= ASSIGNED TASK =
Pull every line containing "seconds" from the entries.

= INPUT DATA =
--

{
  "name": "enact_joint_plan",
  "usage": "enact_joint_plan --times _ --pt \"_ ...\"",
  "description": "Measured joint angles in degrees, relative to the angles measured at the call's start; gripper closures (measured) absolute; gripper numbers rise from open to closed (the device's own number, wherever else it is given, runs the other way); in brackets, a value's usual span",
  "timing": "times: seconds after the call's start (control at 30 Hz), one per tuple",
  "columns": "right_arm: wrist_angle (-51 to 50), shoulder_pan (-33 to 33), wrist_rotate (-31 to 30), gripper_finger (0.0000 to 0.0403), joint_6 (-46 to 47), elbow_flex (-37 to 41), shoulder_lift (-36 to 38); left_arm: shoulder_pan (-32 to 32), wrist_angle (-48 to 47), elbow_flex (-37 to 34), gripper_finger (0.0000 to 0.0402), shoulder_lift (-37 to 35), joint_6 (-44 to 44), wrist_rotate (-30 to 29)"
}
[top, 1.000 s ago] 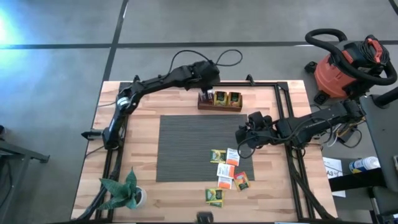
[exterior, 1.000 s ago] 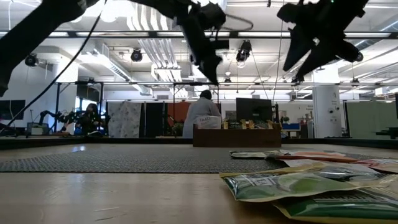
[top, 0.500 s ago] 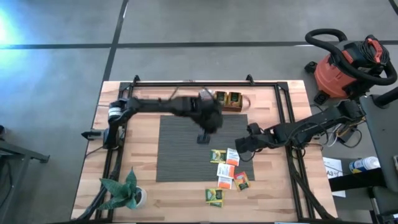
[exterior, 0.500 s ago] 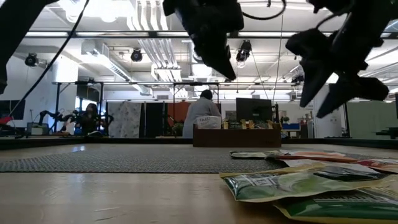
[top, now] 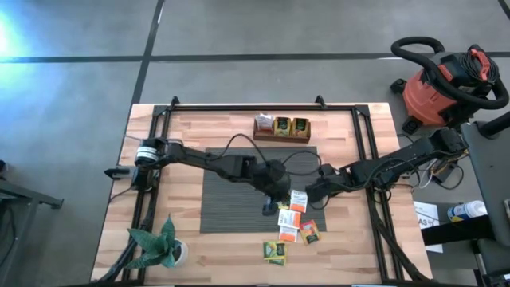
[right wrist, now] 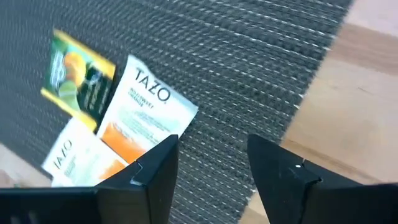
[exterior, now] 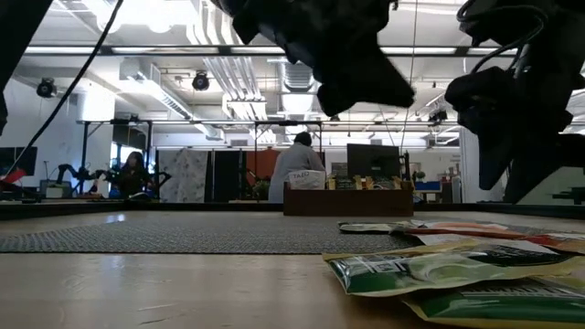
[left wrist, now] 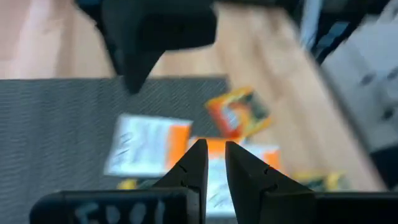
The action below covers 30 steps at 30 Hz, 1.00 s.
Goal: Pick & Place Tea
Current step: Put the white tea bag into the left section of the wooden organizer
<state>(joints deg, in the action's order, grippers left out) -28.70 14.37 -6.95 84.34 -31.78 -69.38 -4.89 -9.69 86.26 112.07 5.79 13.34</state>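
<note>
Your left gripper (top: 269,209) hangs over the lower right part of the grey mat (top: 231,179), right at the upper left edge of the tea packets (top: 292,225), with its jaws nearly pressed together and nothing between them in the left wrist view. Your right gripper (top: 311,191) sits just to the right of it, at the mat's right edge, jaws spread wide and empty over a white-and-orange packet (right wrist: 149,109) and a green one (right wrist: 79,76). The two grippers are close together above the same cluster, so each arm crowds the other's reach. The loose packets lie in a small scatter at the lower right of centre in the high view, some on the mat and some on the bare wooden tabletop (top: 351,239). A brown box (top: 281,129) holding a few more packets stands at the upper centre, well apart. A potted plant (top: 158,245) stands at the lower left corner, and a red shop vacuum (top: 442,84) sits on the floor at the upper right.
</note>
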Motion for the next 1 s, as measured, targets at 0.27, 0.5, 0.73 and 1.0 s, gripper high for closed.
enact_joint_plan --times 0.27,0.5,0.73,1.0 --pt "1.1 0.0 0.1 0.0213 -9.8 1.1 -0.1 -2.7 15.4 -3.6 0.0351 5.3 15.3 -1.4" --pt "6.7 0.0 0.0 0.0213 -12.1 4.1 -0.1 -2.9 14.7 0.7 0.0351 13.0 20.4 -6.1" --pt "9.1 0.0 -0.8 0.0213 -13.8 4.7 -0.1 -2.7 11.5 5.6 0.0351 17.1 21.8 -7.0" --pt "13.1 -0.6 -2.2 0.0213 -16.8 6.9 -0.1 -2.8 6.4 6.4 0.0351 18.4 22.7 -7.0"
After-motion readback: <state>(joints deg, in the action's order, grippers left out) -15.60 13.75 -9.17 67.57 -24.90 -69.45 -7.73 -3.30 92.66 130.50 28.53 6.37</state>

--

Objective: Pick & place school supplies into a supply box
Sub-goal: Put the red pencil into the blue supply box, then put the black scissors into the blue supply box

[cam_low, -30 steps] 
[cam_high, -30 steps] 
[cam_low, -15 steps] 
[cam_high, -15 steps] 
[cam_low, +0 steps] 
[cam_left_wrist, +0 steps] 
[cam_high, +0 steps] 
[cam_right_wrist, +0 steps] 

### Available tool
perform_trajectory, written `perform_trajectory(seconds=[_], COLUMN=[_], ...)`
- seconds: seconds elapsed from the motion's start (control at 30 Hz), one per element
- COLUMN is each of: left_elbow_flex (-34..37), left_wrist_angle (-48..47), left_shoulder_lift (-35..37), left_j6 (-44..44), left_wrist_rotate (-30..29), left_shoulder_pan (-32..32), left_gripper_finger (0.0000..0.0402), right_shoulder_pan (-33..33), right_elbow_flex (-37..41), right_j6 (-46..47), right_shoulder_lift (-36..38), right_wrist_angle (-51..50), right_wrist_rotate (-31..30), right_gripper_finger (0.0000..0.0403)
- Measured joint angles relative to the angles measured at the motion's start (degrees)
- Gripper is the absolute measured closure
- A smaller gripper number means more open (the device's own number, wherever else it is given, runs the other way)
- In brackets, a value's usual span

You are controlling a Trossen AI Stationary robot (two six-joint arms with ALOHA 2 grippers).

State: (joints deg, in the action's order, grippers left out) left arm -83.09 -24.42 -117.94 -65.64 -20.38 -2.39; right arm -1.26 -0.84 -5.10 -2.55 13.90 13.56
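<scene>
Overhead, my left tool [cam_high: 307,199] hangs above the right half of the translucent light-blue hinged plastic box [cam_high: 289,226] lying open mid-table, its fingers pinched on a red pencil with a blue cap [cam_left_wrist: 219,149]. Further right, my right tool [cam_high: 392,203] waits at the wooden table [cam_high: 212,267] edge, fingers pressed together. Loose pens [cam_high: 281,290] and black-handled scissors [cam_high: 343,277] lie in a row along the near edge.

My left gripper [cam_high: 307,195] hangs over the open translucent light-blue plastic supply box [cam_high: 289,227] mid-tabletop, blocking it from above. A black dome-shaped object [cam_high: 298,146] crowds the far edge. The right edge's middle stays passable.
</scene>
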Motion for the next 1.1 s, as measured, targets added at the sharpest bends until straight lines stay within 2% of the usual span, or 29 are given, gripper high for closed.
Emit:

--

= ANSWER BOX =
  "timing": "times: seconds after the call's start (control at 30 Hz), one per tuple",
perform_trajectory, written `perform_trajectory(seconds=[_], COLUMN=[_], ...)`
- seconds: seconds elapsed from the motion's start (control at 30 Hz), one per element

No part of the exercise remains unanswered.